What of Maria Cristina? So lonely, so sullen, so remote? She was proud ... it showed in every line of her body, every move. Her clothes might be shabby but her manner was that of a queen.

Yet he had no right to think of her. He must think only of getting away for his every minute. Here was a danger to them all. He moved suddenly and the movement brought a gasp of pain that doubled him over. He sank to his knees, fighting for breath. If one unexpected movement could do that to him escape was impossible.

He crept back to his blankets and slept and then a long time later he awakened with a start. His hand dropped over the butt of his gun ... what had awakened him? No ordinary sound in the night would have done it, his subconscious was too familiar with such sounds. It would have to be some other sound, something that did not belong to the quiet symphony of the night.

Wind stirred, a faint breeze. The night was wide, white and still. The pinnacles gave birth to long shadows ... he had been mistaken then. It had been imagination or fever. Yet he stood a moment longer. The air he drew into his lungs was fresh and cool as mountain water and the stars hung like lanterns in the sky. He knew the feelings, the smells. He knew the long hours of heat, the moving cloud shadows, the thousand canyons with their thousand untold stories. He knew the tumbledown pueblos and the Tivas and the mysterious trails left by the Old Ones and marked by their rock piles ... there were rock piles beside the trails in Tibet, he had heard ... his side was itching tonight. Maybe the flesh was beginning to heal.

He turned back, then stopped abruptly. He heard a faint sound, something moving down below in the canyon. He listened ... the bright moonlit stillness brought tiny sounds to his ears. Barely audible. Something . . . somebody was moving down below.

Breathless, he held himself, aware that somebody or something could hear also. And might already have heard him.

Had he made a sound in his delirium? He did not believe so, for a man's subconscious remains on guard always. Yet the rock walls were like sounding boards and he could hear easier what moved below than they could hear him.

He heard the faint stirring again ... had the searcher some clue? He could not be looking for tracks at this hour, yet... ? The night was empty again. Far off a plaintive coyote begged the sky.

"It ain't no way reasonable." Joe Sutton stared Irritably into the fire. "No man drops out o' sight the way he done."

Ben Hindeman rolled his tobacco in his jaws, not talking. He was reasoning it out in his slow, methodical way. Of them all, Hindeman was the only one to whom Jack Sutton ever took a back seat and Joe had his own ideas about that. Jack, for all his gun-slinging, was a little afraid of his hard-jawed brother-in-law.

"Lost him," Mort Bayless said, "over on that mesa and he was in bad shape. He didn't get far."

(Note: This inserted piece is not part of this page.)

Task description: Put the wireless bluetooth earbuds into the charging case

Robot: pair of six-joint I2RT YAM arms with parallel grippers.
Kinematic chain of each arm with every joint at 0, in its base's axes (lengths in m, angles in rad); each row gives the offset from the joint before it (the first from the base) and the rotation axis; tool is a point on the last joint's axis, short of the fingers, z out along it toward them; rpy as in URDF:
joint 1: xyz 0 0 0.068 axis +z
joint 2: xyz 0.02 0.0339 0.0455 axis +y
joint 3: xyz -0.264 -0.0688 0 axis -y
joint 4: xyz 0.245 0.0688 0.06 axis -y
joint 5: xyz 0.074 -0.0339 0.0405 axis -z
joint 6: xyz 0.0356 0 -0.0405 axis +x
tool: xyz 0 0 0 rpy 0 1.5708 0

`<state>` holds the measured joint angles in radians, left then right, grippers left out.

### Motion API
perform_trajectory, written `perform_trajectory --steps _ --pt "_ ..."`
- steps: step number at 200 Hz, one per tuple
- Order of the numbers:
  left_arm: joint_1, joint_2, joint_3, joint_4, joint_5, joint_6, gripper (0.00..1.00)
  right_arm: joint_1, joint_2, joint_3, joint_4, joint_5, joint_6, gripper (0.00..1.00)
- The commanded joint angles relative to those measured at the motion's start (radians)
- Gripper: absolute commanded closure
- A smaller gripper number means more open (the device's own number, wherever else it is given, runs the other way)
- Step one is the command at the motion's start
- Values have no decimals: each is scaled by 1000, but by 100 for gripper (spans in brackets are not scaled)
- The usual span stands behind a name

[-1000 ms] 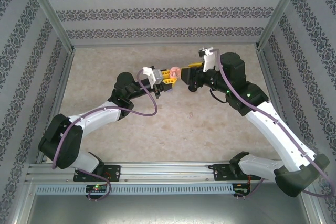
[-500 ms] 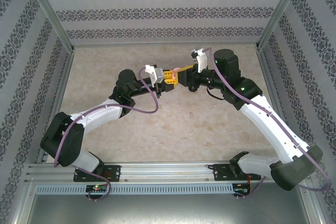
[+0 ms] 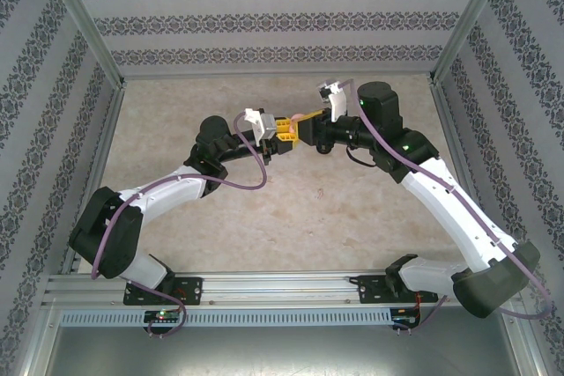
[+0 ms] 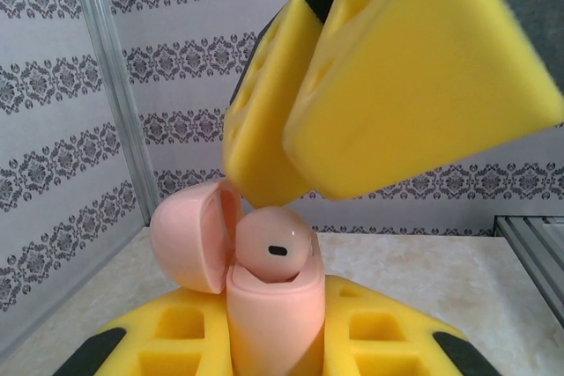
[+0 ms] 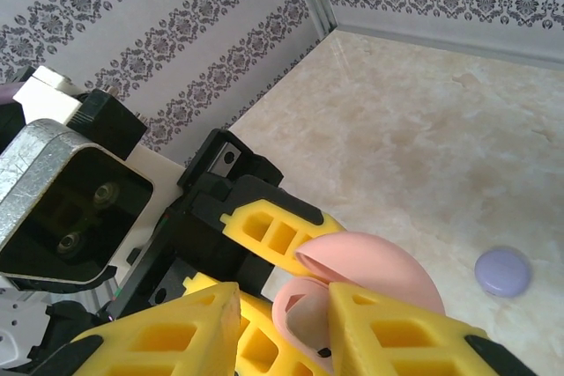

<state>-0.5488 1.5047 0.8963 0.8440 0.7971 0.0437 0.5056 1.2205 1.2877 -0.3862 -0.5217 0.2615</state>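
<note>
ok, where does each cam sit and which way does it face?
Top external: above, behind the bases, looking down on the table; both arms show, left gripper and right gripper meeting mid-table.
Left wrist: looks along its own jaws at the pink case they clamp, lid open, earbud inside; right jaws above.
Right wrist: looks down past its own jaws at that case, the left gripper, a purple case on the table.
Shared: both wrist views see the pink case, from opposite sides.

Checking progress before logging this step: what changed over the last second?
The right end effector swung left, closing in on the open pink case held by the left end effector. Over the last half second nothing visibly moved; the left arm barely shifted.
</note>
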Motion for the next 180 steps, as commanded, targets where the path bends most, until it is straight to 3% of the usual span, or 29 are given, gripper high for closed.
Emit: perform_trajectory --steps 1,99,180 --pt "1 -10 36 14 18 -11 100 -7 10 16 -15 6 -17 68" --pt "1 -14 39 11 2 -11 100 29 28 24 -42 84 -49 69" --pt "1 -18 35 6 -22 -13 100 94 40 34 -44 174 -76 82"
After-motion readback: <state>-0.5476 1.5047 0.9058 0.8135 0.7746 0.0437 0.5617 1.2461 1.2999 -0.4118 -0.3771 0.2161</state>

It was Mort's brother whom Jordan had killed at Mocking Bird Pass and Mort had been one of them with Jack at the killing of Johnny Hendrix. He had no particular worry about Jordan ever getting him ... he wanted to get Jordan to even up for his brother and because he was a killer by nature.

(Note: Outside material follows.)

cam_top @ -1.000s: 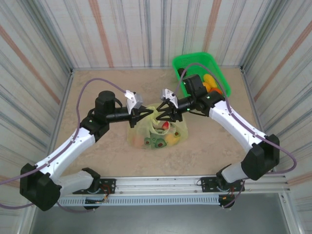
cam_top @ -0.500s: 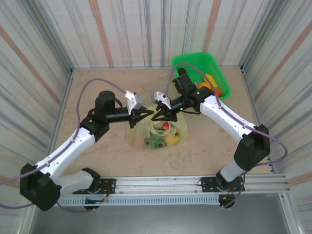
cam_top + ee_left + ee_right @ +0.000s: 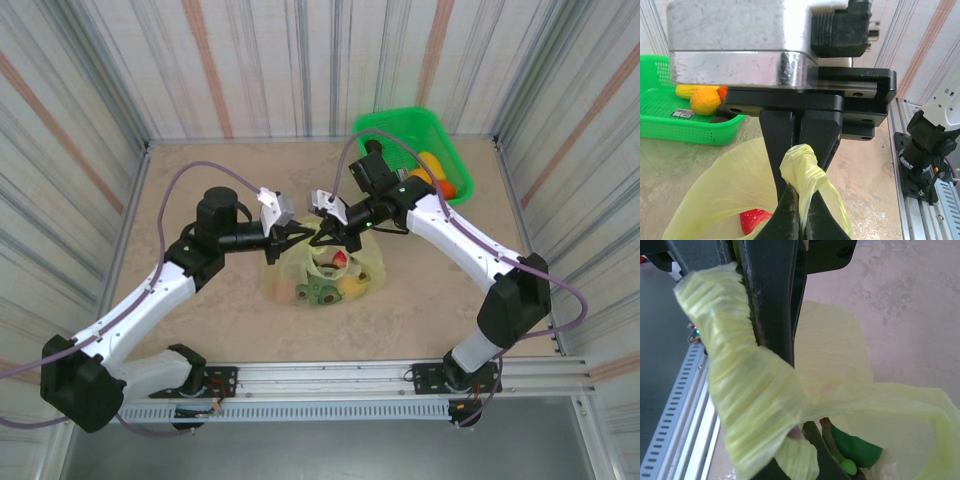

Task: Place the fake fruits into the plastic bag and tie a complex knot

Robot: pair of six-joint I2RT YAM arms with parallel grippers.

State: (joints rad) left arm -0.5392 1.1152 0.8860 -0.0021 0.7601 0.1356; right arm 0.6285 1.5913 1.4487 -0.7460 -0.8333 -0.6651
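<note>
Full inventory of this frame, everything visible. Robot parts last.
bag: 1, translucent yellow-green, table centre
fruits in bag: count unclear; red, green and yellow-orange show through
basket: 1, bright green, far right corner
fruits in basket: at least 2, yellow and orange
table: 1, beige
walls: striped panels on three sides
rail: 1, silver, near edge
cables: 2, purple, one per arm
arms: 2, white and black, both reaching to the bag
left end effector: black, shut on a twisted bag handle, above the bag
right end effector: black, shut on the bag's other handle strip, facing the left one
</note>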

"If he ever got to the mesa at all," Joe said.

During the last two days the search had dwindled away and Jack Sutton was pleased. Two of the boys had returned to cut hay, another had a wife who was expecting. The need for many men was past and as he fingered the thick scab on his ear lobe, he wished they would all go home. He had plans of his own and the capture or killing of Trace Jordan had become secondary.

Ben was the one he wanted to go back. Ben didn't want the Mexicans bothered and had it been anyone but Ben he would have believed him soft on the girl. But not Ben. He was never soft on anyone. That very lack of feeling made Jack uneasy. Ben was tough and in his slow way he was smart.

Jacob Lantz leaned over and filled his cup with coffee, "He's around," he said flatly.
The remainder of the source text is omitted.